夏酌穿著白色短袖和深灰色的休閑褲,一身慵懶居家裝,剛睡醒迷瞪著的樣子和因感冒擤紅的鼻翼讓時與的心都軟成了面糊。

“大牛?”電話那頭的趙澤寧聽這邊沒了聲音。

“咳咳。”時與指了指自己的手機,打開了免提。

夏酌溜達過去坐到了時與旁邊,一邊喝水,一邊聽戲。

“第一件事你就別操心了。第二件事呢?”時與問趙澤寧。

“哦,那個,第二件事啊……”趙澤寧又開始吞吞吐吐。

“你打算什麽時候跟謝欣然表白?”時與不喜歡浪費時間。

“後天,day after tomorrow。”趙澤寧說,“我是這麽想的,如果表白成功的話,期末考試之前我就能名正言順地給她補數學,如果被拒絕的話,那也能用期末考試的緊張來沖淡我的悲傷。”

“噗。”夏酌做不到觀棋不語真君子了,還是笑了出來。

“誒,夏神?趙澤寧聽出了夏酌簡短的笑聲。

“你的思路挺嚴謹。”夏酌說。

“你在大牛家?”知道夏酌和時與關系要好,所以趙澤寧並不驚奇,“還是大牛在你家?剛我說的話你都聽到了吧?”

“嗯,我來抄時與的作業,從第二件事開始聽的。”夏酌避重就輕地回答。

“那你們給我出出主意?”趙澤寧的思路順理成章地進入了他要說的第二件事,“大牛啊,你比較有經驗吧?你當初怎麽跟你女朋友表白的?”

“啊?”時與做賊心虛地看了一眼夏酌,心想我還沒跟他表白呢,關我毛事?然後又想到表白信確實寫了不少,可惜都是匿名,也不知道那些情書算不算表白。

“求大牛指導。”趙澤寧挺誠懇。

“你給她寫封情書吧,術業有專攻,我的指導僅限於此了。”時與擰著眉頭。

“情書流行匿名的,我不想匿名。”趙澤寧說,“又不是那些迷妹跟夏神表白,我就想男人點兒,當面跟她說。”

你的意思是老子不男人麽?草。時與在心裏暗罵。

“我倆同桌雖然每天擡頭不見低頭見,但是我總不能當著全班同學的面跟她表白吧?萬一被拒了,多他媽丟人。”

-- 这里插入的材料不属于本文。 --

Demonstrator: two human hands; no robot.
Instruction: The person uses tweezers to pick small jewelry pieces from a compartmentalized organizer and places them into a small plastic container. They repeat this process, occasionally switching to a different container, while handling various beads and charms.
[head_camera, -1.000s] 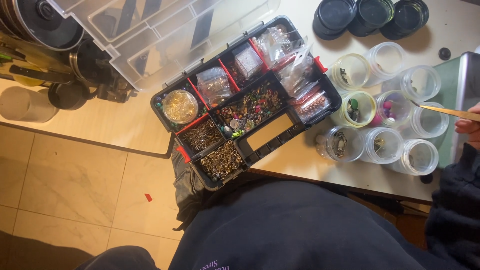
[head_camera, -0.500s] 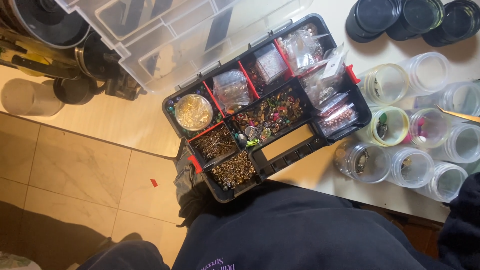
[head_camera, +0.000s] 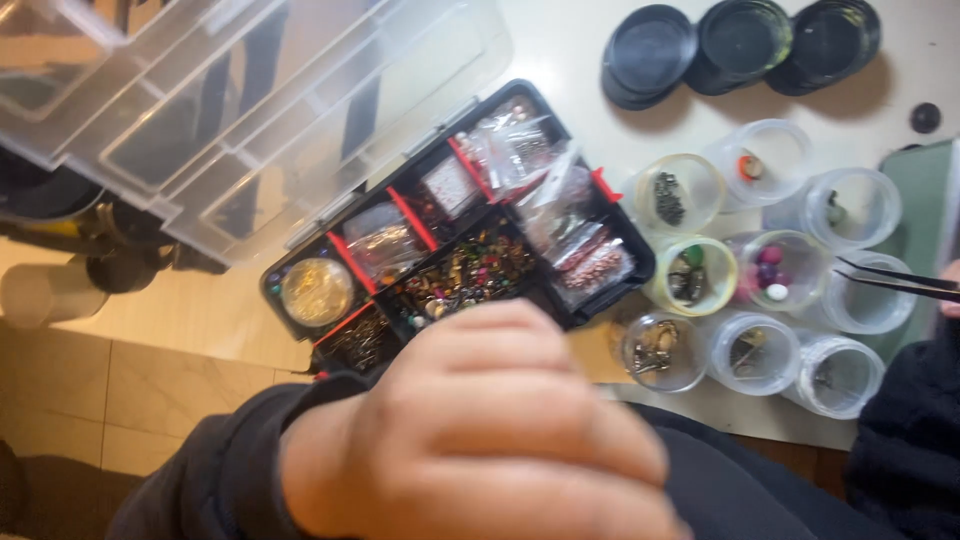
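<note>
Landmark: black plastic organiser box with red dividers, lid open, on the pale table. Clear hinged lid tilts up behind the box, towards the upper left.

Box compartments hold small clear bags, mixed coloured beads and brassy metal findings; a round gold-coloured tin sits in the box's left end.

Left hand: blurred, close to the camera, in front of the box's near edge and covering part of it. Fingers curled inward, loosely closed; cannot tell whether anything is held. Dark sleeve runs down to the left of it.

Right hand: only a sliver shows at the frame edge, well right of the box. It grips thin black tweezers, tips pointing back towards the box, over the jars.

Right of the box: a cluster of small clear round plastic jars, lids off, each with a few beads or metal bits. Beyond them, three black round lids lie together.
</note>
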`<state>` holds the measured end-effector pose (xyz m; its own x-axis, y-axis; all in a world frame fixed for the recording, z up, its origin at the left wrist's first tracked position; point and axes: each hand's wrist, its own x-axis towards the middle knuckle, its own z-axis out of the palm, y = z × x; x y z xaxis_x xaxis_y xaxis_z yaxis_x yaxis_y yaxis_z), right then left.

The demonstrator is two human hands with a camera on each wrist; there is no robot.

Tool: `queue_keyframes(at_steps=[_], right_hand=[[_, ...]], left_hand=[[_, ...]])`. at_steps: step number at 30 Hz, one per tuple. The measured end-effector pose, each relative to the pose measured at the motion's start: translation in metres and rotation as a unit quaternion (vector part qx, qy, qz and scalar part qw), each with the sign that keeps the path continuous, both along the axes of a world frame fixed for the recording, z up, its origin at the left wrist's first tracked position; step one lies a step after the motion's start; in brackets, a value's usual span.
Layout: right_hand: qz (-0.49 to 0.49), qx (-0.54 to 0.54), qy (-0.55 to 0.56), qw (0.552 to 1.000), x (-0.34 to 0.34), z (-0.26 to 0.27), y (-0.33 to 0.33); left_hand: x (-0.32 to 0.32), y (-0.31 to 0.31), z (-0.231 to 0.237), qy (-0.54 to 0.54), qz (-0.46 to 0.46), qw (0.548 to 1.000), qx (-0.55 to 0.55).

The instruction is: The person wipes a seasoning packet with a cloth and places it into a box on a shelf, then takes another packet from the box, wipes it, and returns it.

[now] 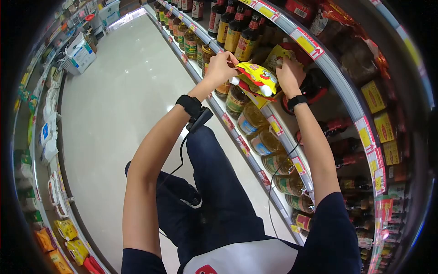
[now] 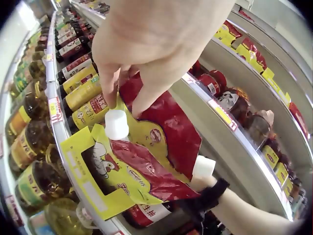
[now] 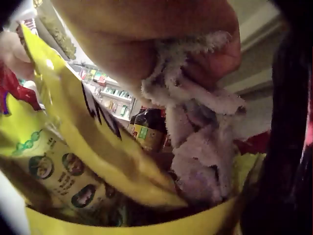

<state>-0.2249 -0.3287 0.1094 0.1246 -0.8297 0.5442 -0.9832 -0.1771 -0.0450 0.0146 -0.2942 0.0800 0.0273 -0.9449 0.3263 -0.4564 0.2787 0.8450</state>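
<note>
At the shelf edge, my left hand (image 1: 221, 69) (image 2: 146, 49) pinches the top edge of red and yellow pouches (image 1: 255, 74) (image 2: 173, 129) with white caps. They lean out over a yellow cardboard display box (image 2: 80, 169) with a chicken picture. My right hand (image 1: 290, 76) (image 3: 151, 24) is behind the pouches, its curled fingers gripping a crumpled greyish cloth (image 3: 198, 152). The cloth hangs down behind a yellow pouch (image 3: 105, 142), above the box's yellow rim (image 3: 132, 229). Some right fingertips are hidden by the cloth.
Dark sauce bottles (image 1: 247, 42) (image 2: 90, 111) stand beside the box, and large oil bottles (image 1: 251, 119) (image 2: 36, 181) fill the shelf below. Price-tag rails (image 1: 308, 43) run along the shelf edges. A thin black cable (image 1: 270, 192) hangs in front of the lower shelf.
</note>
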Motion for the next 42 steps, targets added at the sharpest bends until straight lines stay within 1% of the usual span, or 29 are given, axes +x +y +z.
queue_keyframes(at_steps=[1,2,3,4,5,6,7,8,9,11,12,13,14,15,17,18,22,24,25,27,31,33,34,35,37,38,39,41,42], right_hand=[[0.002,0.000,0.006,1.000,0.004,0.008,-0.001],[0.017,0.010,0.033,0.999,0.008,0.015,-0.003],[0.032,0.020,0.060,0.998,0.010,0.018,-0.008],[0.054,-0.021,0.069,0.996,0.013,0.018,-0.014],[0.039,0.000,0.096,0.995,0.014,0.017,-0.027],[0.014,0.035,0.091,0.995,0.015,0.018,-0.042],[-0.010,0.070,0.086,0.994,0.015,0.019,-0.057],[-0.026,0.054,0.060,0.996,0.011,0.013,-0.077],[-0.062,0.118,0.087,0.987,0.007,0.016,-0.094],[0.032,0.055,0.096,0.993,-0.037,-0.021,-0.175],[0.038,0.055,0.095,0.993,-0.044,-0.017,-0.182],[0.011,0.071,0.083,0.994,-0.048,-0.011,-0.184],[-0.017,0.087,0.070,0.994,-0.048,-0.007,-0.183],[-0.015,0.088,0.071,0.993,-0.045,-0.003,-0.179],[-0.066,0.153,0.027,0.986,-0.047,0.000,-0.172],[-0.067,0.155,0.029,0.985,-0.048,-0.002,-0.171],[-0.088,0.157,0.072,0.981,-0.054,-0.018,-0.187],[-0.069,0.198,0.081,0.974,-0.066,-0.026,-0.205],[-0.066,0.197,0.083,0.975,-0.066,-0.027,-0.206],[-0.118,0.147,0.039,0.981,-0.059,-0.017,-0.191],[-0.086,0.125,0.041,0.988,-0.061,-0.004,-0.191],[-0.010,0.261,-0.028,0.965,-0.074,-0.008,-0.213],[-0.024,0.308,-0.069,0.949,-0.073,-0.008,-0.217],[-0.022,0.310,-0.067,0.948,-0.068,-0.006,-0.213],[-0.078,0.276,-0.022,0.958,-0.060,0.001,-0.204],[-0.091,0.241,0.035,0.966,-0.045,0.014,-0.178],[-0.089,0.237,0.033,0.967,-0.040,0.016,-0.172],[-0.101,0.194,0.079,0.973,-0.035,0.014,-0.167],[-0.100,0.195,0.078,0.973,-0.033,0.013,-0.165]], left_hand=[[0.000,-0.004,-0.004,0.026,-0.037,0.999,0.009],[-0.003,0.002,0.003,0.008,-0.035,0.999,0.001],[-0.007,0.004,0.006,0.015,-0.031,0.999,0.001],[-0.009,0.007,0.010,-0.003,-0.022,0.999,-0.027],[-0.010,0.011,0.012,-0.023,-0.013,0.998,-0.054],[-0.010,0.016,0.013,-0.051,0.003,0.994,-0.093],[-0.009,0.021,0.013,-0.049,0.010,0.995,-0.091],[-0.007,0.024,0.011,-0.058,0.024,0.988,-0.141],[-0.005,0.028,0.009,-0.068,0.036,0.979,-0.191],[0.002,0.049,0.011,-0.058,0.035,0.980,-0.187],[0.006,0.061,0.010,-0.051,0.042,0.982,-0.177],[0.009,0.073,0.010,-0.044,0.048,0.984,-0.165],[0.012,0.088,0.016,-0.017,0.042,0.994,-0.095],[0.019,0.091,0.008,-0.017,0.044,0.994,-0.094],[0.032,0.098,-0.003,-0.030,0.019,0.994,-0.108],[0.036,0.100,-0.005,-0.036,0.023,0.996,-0.079],[0.048,0.102,-0.009,-0.030,0.027,0.998,-0.055],[0.048,0.105,-0.007,-0.020,0.026,0.998,-0.055],[0.049,0.106,-0.007,-0.019,0.030,0.998,-0.055],[0.050,0.109,-0.006,-0.029,0.016,0.997,-0.069],[0.048,0.118,-0.005,-0.011,0.026,0.999,-0.046],[0.048,0.124,-0.003,0.024,0.011,0.999,-0.025],[0.049,0.127,-0.004,0.025,0.016,0.999,-0.022],[0.049,0.127,-0.006,0.025,0.015,0.999,-0.023],[0.047,0.126,-0.008,0.026,0.014,0.999,-0.028],[0.046,0.126,-0.010,0.035,0.009,0.999,-0.027],[0.045,0.126,-0.011,0.043,0.005,0.999,-0.026],[0.045,0.126,-0.010,0.043,0.005,0.999,-0.021],[0.045,0.126,-0.010,0.043,-0.003,0.999,-0.019]])
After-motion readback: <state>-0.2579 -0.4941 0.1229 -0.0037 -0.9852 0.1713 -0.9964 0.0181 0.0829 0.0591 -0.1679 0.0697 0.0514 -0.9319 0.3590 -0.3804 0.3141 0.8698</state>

“男人點兒唄,就當著全班同學的面說。” 時與冷哼一聲,心想說不定哪天酒壯慫人膽,老子心血來潮,還真就豁出去當著全班同學的面拿下你們的夏神怎麽地!

年輕人的想法就是這麽生猛,行動就是這麽扭捏。

“大牛你怎麽跟夏神一個德行?凈說風涼話。”隔著電話都能聽出趙澤寧的無奈。

“我從頭到尾還沒說話呢,怎麽就風涼了?”夏酌的字裏行間夾雜著輕快的笑意。

“得,那我提個方案,你們倆配合我行嗎?”趙澤寧回歸正題。

“說吧。”夏酌一直都很看好趙澤寧和謝欣然這對青梅竹馬,覺得自己的青春算是廢了,但如果能成人之美,幫趙澤寧一把,也不枉哥們兒一場。

“後天聖誕節,我打算聖誕節那天放學後約她出來。我探過路了,離咱學校一站地不是醫大嘛,醫大那邊有條街特別文藝,有好幾個不錯的咖啡館,裏面有賣蛋糕的,我打算在咖啡館給她買塊蛋糕表白。”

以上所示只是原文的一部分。